Beyond the Basics: How to realize your organization’s full potential

Laurence Merlis
Laurence Merlis, president and CEO, Abington Health

If you’re like a lot of leaders, you can probably name several things off the top of your head that your business could be doing faster, more efficiently or just plain better. Continuous improvement is part of the adapt-or-die mindset that you have to take in an ultracompetitive business climate that has only been complicated by the recent economic recession. If you’re not improving, you’re committing a sin of omission and allowing your company to backslide through inaction. So how do you consistently push ahead and promote a culture of continuous improvement? Below are some thoughts from leaders who have recently appeared in the pages of Smart Business Philadelphia.
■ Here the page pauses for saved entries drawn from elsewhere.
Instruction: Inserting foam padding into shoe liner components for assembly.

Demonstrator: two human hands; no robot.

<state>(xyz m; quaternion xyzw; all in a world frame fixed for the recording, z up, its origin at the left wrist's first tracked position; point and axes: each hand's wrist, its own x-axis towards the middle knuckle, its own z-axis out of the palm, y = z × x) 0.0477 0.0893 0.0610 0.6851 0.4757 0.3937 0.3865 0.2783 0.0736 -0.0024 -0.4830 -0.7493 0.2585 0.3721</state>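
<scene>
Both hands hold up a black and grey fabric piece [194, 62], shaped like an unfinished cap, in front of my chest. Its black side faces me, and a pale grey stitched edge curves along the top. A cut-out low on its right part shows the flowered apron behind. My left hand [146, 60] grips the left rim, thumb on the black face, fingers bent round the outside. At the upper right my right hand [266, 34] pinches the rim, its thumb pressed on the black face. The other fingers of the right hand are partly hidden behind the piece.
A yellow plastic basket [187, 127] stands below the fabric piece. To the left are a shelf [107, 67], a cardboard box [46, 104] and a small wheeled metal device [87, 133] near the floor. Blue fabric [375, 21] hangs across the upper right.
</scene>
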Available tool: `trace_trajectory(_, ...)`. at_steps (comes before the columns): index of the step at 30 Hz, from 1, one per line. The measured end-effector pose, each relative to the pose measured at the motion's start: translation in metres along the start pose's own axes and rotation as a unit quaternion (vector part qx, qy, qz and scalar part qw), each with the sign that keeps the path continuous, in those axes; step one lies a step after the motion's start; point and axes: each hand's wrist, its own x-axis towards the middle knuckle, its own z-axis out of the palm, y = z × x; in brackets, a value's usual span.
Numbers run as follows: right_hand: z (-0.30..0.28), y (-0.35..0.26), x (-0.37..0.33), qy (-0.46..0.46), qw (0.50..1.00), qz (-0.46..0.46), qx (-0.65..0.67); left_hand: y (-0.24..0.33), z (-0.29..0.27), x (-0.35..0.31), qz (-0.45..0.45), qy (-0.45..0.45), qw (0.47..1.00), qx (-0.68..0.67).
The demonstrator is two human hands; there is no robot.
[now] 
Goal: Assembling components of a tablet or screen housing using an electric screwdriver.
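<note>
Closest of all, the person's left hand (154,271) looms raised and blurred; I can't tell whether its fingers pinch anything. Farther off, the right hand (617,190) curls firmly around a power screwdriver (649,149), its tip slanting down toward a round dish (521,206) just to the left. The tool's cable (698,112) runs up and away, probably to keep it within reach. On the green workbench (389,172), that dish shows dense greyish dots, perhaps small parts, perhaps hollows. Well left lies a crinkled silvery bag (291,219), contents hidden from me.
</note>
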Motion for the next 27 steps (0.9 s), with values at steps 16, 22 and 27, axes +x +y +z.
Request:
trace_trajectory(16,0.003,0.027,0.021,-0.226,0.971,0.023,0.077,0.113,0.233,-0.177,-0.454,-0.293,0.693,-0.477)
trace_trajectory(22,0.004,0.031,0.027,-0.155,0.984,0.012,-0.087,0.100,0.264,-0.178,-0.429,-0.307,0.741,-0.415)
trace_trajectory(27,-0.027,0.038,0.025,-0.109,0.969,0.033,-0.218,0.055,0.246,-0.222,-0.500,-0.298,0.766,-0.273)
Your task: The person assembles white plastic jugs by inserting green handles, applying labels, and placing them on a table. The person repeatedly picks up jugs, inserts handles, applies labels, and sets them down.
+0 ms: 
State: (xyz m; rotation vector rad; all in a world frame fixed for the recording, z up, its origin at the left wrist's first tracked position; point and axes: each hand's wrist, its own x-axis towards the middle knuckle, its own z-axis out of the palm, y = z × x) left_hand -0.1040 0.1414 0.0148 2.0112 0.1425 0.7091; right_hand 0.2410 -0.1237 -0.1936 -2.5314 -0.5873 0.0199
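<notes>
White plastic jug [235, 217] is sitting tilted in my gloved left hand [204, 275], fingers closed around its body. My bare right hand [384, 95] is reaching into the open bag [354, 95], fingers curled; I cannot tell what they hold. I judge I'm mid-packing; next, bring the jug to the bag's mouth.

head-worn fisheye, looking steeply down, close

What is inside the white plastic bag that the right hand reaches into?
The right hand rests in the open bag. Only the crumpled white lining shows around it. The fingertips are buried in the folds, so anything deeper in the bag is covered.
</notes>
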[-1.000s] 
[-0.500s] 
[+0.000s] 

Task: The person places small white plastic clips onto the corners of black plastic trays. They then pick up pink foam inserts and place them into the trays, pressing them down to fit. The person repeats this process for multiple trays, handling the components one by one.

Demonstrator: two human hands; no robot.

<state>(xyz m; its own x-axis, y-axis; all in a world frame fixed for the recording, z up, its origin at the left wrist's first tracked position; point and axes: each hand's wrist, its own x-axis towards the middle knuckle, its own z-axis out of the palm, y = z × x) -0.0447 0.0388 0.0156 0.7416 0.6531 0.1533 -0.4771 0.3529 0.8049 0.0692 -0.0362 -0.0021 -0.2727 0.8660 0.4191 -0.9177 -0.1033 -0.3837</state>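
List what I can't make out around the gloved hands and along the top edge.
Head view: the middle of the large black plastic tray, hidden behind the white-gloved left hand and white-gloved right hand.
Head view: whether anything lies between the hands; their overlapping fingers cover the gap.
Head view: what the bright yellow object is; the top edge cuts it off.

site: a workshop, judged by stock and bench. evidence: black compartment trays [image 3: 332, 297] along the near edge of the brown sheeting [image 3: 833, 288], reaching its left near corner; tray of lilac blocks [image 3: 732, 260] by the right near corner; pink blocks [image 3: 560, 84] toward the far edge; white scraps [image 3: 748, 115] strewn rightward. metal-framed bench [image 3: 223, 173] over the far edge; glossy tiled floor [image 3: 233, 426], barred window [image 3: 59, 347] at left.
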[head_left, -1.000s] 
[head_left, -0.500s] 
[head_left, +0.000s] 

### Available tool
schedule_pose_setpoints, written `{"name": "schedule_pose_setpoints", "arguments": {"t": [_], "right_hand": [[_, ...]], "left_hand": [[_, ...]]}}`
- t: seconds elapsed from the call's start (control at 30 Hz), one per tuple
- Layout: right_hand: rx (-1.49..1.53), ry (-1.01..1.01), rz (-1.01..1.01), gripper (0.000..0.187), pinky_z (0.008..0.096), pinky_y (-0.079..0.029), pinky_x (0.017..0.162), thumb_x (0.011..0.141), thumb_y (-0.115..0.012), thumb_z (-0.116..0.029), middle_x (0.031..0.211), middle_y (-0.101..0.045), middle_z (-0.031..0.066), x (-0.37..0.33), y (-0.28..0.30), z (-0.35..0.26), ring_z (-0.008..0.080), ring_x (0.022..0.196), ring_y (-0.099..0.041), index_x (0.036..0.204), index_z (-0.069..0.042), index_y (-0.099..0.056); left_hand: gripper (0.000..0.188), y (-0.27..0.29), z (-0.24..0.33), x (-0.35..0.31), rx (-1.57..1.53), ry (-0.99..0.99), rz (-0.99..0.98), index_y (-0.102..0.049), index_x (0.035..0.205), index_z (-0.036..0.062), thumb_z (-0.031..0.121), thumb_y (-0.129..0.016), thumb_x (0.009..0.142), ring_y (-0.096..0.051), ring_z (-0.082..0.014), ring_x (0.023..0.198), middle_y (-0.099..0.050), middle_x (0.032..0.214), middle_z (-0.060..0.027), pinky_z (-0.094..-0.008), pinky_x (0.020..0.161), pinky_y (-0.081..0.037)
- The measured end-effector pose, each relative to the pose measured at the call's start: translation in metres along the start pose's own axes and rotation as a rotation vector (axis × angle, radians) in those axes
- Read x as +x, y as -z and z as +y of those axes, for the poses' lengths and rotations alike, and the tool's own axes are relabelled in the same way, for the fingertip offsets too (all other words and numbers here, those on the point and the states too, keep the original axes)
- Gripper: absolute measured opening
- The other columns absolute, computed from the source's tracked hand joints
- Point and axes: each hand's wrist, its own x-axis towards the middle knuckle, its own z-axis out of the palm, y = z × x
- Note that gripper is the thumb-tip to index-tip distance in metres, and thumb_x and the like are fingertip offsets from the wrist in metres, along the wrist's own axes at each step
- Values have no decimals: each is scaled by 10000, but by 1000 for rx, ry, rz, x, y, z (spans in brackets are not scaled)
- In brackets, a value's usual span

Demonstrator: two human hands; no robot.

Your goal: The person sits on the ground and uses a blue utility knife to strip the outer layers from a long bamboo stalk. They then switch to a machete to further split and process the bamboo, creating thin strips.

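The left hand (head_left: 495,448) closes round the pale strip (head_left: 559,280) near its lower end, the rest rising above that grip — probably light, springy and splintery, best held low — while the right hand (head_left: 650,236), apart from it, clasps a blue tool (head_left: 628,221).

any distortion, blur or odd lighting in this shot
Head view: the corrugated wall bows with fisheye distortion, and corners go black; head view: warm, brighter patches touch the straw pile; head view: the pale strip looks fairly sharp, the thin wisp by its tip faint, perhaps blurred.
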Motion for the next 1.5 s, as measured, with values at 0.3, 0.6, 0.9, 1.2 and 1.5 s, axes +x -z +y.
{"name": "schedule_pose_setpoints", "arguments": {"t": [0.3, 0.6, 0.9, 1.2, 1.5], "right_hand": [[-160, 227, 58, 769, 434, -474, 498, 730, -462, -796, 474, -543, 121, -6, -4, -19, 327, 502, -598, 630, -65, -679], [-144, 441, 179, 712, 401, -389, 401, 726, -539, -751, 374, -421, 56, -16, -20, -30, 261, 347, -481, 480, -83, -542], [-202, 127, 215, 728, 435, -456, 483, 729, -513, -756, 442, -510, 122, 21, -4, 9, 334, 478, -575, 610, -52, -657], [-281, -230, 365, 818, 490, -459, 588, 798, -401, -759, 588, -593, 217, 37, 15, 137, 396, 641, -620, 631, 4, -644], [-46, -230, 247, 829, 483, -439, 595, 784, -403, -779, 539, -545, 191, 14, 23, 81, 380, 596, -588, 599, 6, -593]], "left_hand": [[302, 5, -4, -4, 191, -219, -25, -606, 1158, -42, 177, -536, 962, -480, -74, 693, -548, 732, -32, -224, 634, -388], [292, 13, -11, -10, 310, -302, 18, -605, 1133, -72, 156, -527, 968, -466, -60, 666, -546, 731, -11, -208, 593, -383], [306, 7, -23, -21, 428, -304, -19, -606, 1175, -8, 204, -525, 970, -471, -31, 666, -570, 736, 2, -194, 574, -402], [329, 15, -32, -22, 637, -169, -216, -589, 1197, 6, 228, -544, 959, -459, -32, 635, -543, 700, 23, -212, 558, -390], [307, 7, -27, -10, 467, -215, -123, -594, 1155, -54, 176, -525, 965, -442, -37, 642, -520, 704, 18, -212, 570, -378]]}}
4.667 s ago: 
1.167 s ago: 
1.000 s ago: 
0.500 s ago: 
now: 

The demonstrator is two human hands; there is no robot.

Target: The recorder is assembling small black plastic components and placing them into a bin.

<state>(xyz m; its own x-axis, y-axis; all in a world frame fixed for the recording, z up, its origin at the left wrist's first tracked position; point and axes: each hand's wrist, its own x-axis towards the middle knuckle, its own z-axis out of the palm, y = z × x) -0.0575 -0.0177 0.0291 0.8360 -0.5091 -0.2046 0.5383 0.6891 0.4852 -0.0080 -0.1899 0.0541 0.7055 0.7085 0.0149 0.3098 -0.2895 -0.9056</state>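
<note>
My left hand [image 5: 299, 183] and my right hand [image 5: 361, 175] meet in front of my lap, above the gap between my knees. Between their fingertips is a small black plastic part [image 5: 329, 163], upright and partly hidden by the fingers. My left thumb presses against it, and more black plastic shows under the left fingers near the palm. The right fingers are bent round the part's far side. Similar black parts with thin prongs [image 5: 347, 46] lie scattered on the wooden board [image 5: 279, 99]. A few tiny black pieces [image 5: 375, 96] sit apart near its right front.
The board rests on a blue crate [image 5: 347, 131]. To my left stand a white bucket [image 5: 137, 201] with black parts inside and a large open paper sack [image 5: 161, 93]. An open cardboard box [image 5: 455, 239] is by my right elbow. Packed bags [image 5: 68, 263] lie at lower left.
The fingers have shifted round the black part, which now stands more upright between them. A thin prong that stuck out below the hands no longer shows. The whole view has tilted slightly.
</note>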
“You do need to be able to visualize the concept of what you can be as an organization,” he says. “You start really thinking about tomorrow and how it has to be inspiring for everyone. But it has to be understandable, we have to stretch for it, and we have to make sure that the messages are crisp and simple and something that becomes compelling in terms of what our purpose is and how we can rally support to achieve that vision.”
–Laurence Merlis, president and CEO, Abington Health
“There are a couple of books out there, like ‘Good to Great,’ but they won’t give you the details and development, how to actually put a plan together. You really need some support and structure and someone to take you through the process. Once they’ve gone through once or twice and shown you how, you and your team can take the ball and run with it.”
–John Scardapane, founder, chairman and CEO, Saladworks LLC
“I was asked years and years ago how I looked at a company that I was getting ready to operate, and I said, ‘I’ll look at a wall, and on that wall are all these different knobs I can turn. Every single knob can create a dynamic that would give us more opportunity and profitability, but I know that if I turn too many, we flood.’ So that whole idea of goal setting, it comes more to an understanding of what level of patience should be applied. You make sure that you’re accelerating the opportunity, but the people in the facilities are able to keep up and enjoy it at an appropriate rate.”
–Marc Graham, president and CEO, AAMCO Transmissions Inc.
Summary
Visualize what you want your company to become.
Find an experienced mentor to guide you.
Understand the consequences of your decisions.